At the June 2008 Los Angeles RI Annual, Mr. Osterlund convened a special meeting of Mr. Majiyagbe, Dr. Mike Abdalla, John Brainerd, James Robinson and me to discuss the project. However, Mr. Majiyagbe became quite ill during the subsequent October 2008 TRF Board week, and was hospitalized until the final Friday session. Therefore, the project did not achieve the promised match-grant, but Mr. Majiyagbe, apparently from his hospital bed, did at least authorize a Chairman's Special Initiative Grant for $20,000 to further the project and therefore, officially validate the Foundation's blessing of it.
But, as you know, no District-Designated Funds can be triggered under a Special Initiatives Grant, thereby depriving the project of more than $30,000 of then district-formula funds, which had been designated for 2008-09 project construction. However, substantial unrestricted monies were received from D-5320 and D-6740, along with very-much-less-than-promised from D-6580.
These, along with some small monies remaining from the prior year and the Special-Initiatives grant, enabled us to construct sites 6-10 between November 2008 and January 2009; then sites 11-15 from April to early July 2009. All 15 sites are now reliably operational. Very few operational problems of a minor nature have been exposed and corrected at any of the sites; these mostly electrical-conduit.
2009
In May 2009, a private breakfast with Andrew Kirkwood, the Myanmar Country Director of Save The Children, revealed the new existence of orphanages, purpose-built in the cyclone-ravaged Delta area to care for children who lost their entire families to the cyclone. Andrew asked if Rotary would be interested in building water systems for these new orphanages, some of which were then already purported to hold 100 or more orphaned children.
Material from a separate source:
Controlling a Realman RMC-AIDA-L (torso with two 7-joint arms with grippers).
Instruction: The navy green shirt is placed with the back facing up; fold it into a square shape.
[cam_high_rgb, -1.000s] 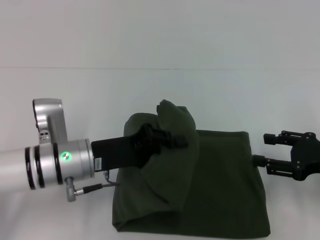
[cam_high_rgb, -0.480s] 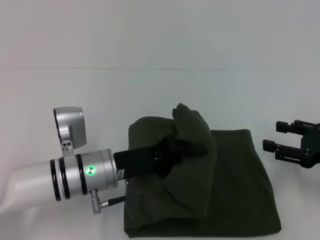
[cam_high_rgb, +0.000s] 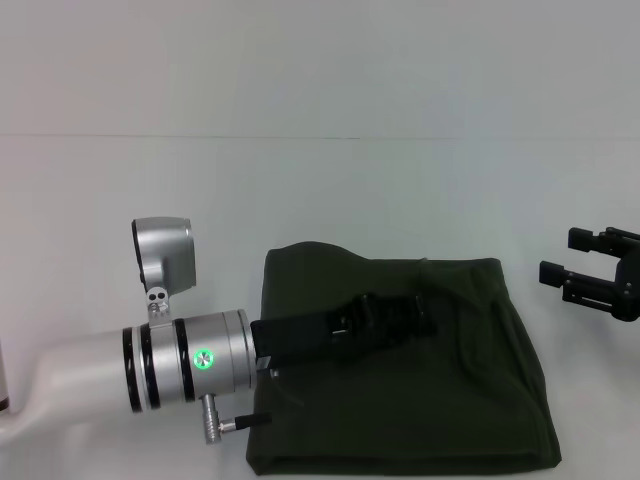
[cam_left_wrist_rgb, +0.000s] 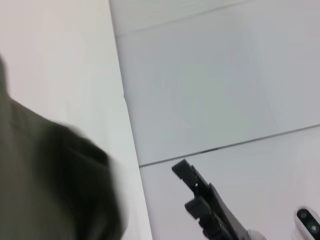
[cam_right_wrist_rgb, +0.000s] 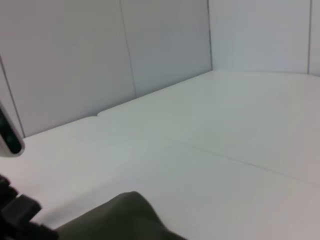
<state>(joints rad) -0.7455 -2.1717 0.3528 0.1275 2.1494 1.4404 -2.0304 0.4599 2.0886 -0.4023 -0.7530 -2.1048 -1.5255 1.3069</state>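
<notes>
The navy green shirt (cam_high_rgb: 460, 390) lies on the white table (cam_high_rgb: 150, 200) as a flat, roughly rectangular folded block, plain side up. My left gripper (cam_high_rgb: 400, 318) rests low over the shirt's upper middle, its black body pressed against the cloth. Whether it holds fabric cannot be seen. In the left wrist view the shirt (cam_left_wrist_rgb: 45, 185) fills the near corner as a dark blur. My right gripper (cam_high_rgb: 568, 256) hovers open just off the shirt's right edge, with nothing in it. A corner of the shirt (cam_right_wrist_rgb: 120, 220) shows in the right wrist view.
The silver left forearm (cam_high_rgb: 180, 360) with its green light reaches in over the table's front left. White wall panels (cam_high_rgb: 320, 60) stand behind the table. Bare table surface surrounds the shirt on the left, back and right.
The raised fold of cloth carried by my left gripper has come down flat onto the shirt. The left gripper moved right and lower. The right gripper drifted right, away from the shirt.
</notes>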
In an emailed response to my query on this, Paul Netzel urged we pursue this new option.To be sure, there are still orphanages, longer-extant on our list for potential sites for which we ought eventually to build, but as project initiator and Director, I believe we should immediately validate and strategically respond to these newer orphanages' need. To that end, our on-ground team is vetting some 19 of these new orphanages to determine viability. We expect to complete this process with onsite detailed inspections at end of rain-season in October-November. We should have a preliminary report on these in the next several weeks and, if adequate Rotary club and district funds become available, we can begin construction on some or all of them by March-April 2010, with completion by early July. We do not know how many will meet our established minimum criteria, but I'm estimating at least 7-8.
Paul Netzel, you and others have advised we secure as much club financial support as we can during 2009-10 to be sure we can maintain momentum and build these 7-8 orphanage sites this Rotary year. You've then counseled our conception of a larger-scale humanitarian effort in Myanmar, consonant with our prior results, by expanding project scope, such that we would seek a substantial Competitive-level TRF match-grant very early in Year 2010-11. You further suggested Rotary might seek a co-partner collaboration with another "brand name" NGO, such as Save The Children. We are excited by this possibility and will pursue dialogue and attempt to develop strategy options to that end.